> _Aim of the exercise_: Only the number is wanted: how many lines of the data contain "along"?
Exercise data: Begin
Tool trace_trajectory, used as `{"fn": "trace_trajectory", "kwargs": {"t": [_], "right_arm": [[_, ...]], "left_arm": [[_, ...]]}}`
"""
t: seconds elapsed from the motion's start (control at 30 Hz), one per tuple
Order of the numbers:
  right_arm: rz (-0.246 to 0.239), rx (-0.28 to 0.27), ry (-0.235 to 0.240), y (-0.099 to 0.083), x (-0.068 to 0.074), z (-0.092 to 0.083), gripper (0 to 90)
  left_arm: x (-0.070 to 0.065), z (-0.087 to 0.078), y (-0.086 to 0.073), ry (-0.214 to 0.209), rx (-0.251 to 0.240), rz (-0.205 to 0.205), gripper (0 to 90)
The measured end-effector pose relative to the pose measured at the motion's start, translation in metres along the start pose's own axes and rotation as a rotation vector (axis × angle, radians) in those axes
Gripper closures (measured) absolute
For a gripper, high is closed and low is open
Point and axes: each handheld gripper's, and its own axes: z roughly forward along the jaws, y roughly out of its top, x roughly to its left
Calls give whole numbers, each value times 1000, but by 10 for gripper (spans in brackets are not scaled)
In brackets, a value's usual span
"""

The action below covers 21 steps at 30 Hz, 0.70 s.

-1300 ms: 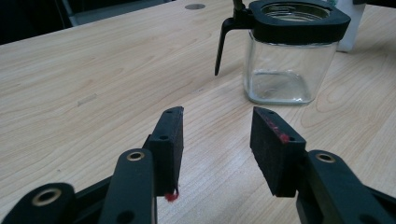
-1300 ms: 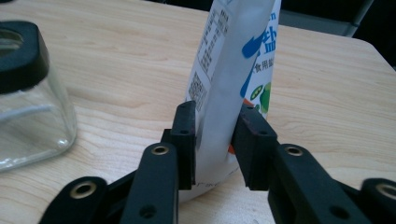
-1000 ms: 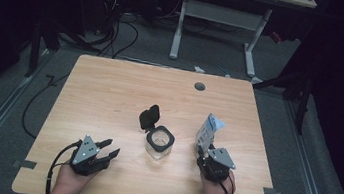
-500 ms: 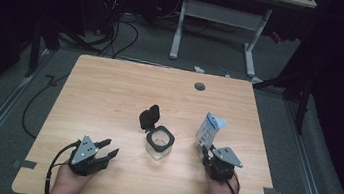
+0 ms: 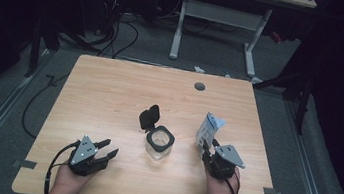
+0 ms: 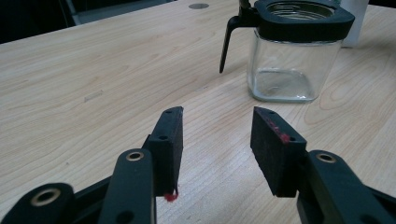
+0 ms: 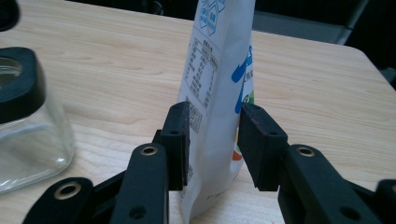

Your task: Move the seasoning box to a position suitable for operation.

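Down at my left, the left gripper (image 5: 100, 149) rests low near the front edge of the light wooden table (image 5: 110, 94), held in my left hand (image 5: 68, 179). Its jaws stand wide apart with nothing between them; in the left gripper view (image 6: 217, 140) I see only bare wood grain in the gap, and the pads point toward the jar farther off.

Next, near the middle of the table, stands a square clear glass jar with a black collar (image 5: 159, 143), upright and open at the top. Its black hinged lid (image 5: 149, 116) is flipped up and back behind it. In the left gripper view the jar (image 6: 294, 60) looks empty.

Just right of the jar, a white paper pouch with blue printing (image 5: 207, 130) stands upright. My right gripper (image 5: 207, 154), held in my right hand (image 5: 223, 184), has its jaws on either side of the pouch's lower part. In the right gripper view (image 7: 214, 140) the left pad presses the pouch (image 7: 219, 84); whether the right pad touches it I cannot tell.
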Motion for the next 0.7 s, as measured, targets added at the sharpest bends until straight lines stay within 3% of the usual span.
{"fn": "trace_trajectory", "kwargs": {"t": [0.17, 0.43, 0.6, 0.7], "right_arm": [[27, 2, -58, 2, 3, 5, 710], [24, 11, -37, 3, -3, 7, 805], [32, 3, -26, 3, -7, 8, 785], [48, 8, -29, 2, -5, 12, 693]], "left_arm": [[-1, -1, 0, 3, 2, -1, 543], [2, -2, -1, 8, -2, -8, 543], [2, -2, -1, 9, -4, -7, 543], [2, -2, -1, 10, -3, -6, 543]]}}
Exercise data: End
> _Result for this exercise_: 2